• [WHAT THE TASK ASKS]: Print every line of the listing below, starting with the line that holds "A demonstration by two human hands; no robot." and going on through the line that holds "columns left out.", both included, and print nothing else.

——

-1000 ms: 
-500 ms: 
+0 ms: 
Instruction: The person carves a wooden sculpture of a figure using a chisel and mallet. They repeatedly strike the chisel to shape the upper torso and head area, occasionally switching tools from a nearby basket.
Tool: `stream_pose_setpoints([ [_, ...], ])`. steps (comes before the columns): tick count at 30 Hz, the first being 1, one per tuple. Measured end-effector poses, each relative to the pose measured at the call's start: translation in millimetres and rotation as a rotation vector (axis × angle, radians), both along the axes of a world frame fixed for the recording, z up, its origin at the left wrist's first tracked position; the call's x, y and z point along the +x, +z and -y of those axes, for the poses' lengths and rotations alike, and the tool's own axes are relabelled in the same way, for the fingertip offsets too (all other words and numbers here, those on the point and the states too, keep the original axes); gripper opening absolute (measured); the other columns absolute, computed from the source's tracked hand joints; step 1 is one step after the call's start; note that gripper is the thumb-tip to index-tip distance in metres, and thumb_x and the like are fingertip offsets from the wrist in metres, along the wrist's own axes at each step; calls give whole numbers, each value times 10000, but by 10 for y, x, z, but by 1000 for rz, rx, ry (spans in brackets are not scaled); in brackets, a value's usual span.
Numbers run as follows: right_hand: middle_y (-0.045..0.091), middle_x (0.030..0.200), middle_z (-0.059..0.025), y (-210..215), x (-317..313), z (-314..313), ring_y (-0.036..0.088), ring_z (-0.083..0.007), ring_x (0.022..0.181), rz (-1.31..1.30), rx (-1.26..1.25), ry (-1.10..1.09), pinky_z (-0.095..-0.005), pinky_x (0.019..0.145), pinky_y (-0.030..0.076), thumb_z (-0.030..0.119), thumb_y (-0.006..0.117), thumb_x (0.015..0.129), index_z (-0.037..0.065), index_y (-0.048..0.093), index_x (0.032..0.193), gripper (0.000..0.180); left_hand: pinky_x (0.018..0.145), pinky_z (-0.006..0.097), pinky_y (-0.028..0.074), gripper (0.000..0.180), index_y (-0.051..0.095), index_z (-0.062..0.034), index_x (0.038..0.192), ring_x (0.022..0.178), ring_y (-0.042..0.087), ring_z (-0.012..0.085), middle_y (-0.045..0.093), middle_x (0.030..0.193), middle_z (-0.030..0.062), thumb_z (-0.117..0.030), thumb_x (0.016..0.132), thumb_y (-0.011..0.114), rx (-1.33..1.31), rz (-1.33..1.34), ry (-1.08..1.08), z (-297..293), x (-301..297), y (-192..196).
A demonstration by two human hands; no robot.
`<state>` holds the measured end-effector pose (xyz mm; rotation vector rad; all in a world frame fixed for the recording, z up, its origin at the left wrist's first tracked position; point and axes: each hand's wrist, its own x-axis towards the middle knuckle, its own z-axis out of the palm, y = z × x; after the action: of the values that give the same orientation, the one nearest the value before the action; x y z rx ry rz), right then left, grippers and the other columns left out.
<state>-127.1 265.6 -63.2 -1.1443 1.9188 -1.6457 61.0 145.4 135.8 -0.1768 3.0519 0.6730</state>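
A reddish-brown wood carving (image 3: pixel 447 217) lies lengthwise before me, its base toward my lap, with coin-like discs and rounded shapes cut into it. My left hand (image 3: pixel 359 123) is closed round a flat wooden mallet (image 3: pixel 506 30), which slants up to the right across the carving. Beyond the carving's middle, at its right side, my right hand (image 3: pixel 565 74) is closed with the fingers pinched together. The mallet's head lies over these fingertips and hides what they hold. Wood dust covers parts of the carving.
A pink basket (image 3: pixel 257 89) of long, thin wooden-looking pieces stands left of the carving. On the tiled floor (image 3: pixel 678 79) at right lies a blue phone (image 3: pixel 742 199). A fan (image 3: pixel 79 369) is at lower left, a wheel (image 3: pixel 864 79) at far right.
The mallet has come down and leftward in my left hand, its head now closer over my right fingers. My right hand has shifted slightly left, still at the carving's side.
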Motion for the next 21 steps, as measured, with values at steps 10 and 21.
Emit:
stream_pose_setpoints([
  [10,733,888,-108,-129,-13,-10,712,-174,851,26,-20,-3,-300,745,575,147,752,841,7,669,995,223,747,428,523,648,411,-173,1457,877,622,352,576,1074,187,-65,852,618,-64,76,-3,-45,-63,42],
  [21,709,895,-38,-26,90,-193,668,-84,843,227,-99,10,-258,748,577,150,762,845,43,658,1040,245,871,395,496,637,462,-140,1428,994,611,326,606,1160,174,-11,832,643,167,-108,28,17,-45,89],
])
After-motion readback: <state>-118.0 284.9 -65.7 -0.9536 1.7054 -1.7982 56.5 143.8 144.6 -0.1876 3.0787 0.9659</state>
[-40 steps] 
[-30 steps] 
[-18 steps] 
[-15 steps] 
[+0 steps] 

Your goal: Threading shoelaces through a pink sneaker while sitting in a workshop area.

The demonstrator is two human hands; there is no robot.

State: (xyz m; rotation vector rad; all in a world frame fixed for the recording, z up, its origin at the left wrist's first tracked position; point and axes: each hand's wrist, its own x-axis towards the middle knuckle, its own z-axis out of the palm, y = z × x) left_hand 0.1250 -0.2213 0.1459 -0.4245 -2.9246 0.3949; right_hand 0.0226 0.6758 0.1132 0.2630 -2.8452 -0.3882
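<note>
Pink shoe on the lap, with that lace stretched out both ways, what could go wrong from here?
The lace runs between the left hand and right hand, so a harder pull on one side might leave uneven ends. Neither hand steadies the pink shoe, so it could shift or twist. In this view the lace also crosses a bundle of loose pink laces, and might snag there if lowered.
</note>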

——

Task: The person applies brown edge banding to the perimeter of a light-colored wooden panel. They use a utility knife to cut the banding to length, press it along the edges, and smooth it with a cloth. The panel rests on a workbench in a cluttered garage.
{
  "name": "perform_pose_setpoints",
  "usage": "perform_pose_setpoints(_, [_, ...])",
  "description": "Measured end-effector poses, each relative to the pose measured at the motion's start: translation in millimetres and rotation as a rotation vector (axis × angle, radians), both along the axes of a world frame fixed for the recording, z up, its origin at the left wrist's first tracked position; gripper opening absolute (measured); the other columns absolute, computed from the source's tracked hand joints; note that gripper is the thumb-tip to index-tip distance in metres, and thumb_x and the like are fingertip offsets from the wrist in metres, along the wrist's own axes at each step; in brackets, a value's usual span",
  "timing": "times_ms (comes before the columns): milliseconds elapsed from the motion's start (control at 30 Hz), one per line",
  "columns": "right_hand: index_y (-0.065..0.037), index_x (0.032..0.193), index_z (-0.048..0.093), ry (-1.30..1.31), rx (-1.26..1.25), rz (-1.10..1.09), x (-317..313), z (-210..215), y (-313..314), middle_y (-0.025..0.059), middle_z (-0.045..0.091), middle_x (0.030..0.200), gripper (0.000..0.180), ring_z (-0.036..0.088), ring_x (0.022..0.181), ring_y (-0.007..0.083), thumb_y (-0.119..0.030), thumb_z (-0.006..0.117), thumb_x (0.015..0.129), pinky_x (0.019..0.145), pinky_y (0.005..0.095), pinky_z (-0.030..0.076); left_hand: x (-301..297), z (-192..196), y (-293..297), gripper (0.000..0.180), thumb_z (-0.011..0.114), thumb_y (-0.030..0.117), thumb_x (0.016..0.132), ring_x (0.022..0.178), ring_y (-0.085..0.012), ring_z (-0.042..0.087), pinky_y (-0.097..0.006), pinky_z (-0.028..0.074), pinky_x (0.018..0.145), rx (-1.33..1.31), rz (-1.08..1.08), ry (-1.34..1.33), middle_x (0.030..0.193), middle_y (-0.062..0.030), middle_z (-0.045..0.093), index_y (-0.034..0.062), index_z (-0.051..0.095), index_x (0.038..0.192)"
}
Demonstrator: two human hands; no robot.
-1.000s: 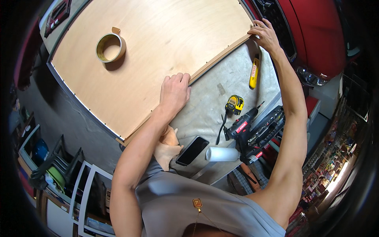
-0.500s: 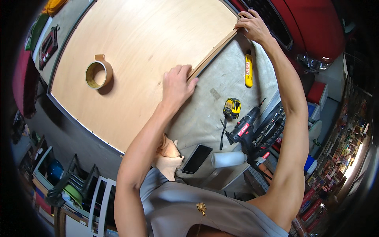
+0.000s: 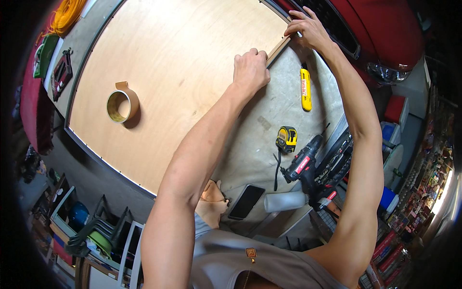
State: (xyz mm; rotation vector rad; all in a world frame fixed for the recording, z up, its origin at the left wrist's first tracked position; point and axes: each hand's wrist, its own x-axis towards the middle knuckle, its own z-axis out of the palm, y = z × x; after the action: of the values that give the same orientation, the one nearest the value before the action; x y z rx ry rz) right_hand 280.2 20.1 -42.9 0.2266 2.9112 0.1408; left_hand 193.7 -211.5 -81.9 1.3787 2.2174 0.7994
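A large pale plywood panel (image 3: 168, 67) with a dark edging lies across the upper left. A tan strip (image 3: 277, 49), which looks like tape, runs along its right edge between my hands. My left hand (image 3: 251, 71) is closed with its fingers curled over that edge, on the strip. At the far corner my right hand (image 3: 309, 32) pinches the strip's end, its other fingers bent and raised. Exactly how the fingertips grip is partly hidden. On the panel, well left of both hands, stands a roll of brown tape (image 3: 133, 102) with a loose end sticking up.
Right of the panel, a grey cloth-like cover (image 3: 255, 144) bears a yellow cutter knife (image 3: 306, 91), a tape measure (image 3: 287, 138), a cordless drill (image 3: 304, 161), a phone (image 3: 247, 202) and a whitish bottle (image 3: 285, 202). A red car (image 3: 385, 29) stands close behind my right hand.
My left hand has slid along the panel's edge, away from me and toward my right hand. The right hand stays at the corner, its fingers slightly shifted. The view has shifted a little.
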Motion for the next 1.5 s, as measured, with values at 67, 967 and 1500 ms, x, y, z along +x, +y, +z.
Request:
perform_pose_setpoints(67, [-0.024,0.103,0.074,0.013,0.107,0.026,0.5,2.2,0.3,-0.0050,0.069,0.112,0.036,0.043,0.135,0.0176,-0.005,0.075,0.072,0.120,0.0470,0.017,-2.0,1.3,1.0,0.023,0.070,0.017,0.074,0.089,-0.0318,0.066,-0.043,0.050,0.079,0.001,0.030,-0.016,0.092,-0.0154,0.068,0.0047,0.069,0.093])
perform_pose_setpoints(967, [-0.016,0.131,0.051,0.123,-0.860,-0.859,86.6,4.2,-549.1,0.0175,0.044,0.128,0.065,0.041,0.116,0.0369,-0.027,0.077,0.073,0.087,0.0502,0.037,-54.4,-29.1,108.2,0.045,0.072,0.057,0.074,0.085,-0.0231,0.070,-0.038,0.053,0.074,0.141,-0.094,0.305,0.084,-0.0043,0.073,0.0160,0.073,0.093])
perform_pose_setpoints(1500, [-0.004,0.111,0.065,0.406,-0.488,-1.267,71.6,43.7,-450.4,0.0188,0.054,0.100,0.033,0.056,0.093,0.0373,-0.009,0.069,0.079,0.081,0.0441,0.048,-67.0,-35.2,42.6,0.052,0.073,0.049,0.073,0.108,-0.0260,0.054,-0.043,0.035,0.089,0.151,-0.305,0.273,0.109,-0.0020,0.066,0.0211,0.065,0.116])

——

• [EXERCISE ANSWER]:
A demonstration by two human hands; no robot.
`<state>` holds the measured end-effector pose (xyz mm; rotation vector rad; all in a world frame fixed for the recording, z up, its origin at the left wrist's first tracked position; point and axes: each hand's wrist, its own x-axis towards the middle knuckle, its own z-axis out of the palm, y = z × x; after the action: of the values that give the same orientation, the one nearest the value before the action; x y z rx ry rz), right then left, grippers and the other columns left out.

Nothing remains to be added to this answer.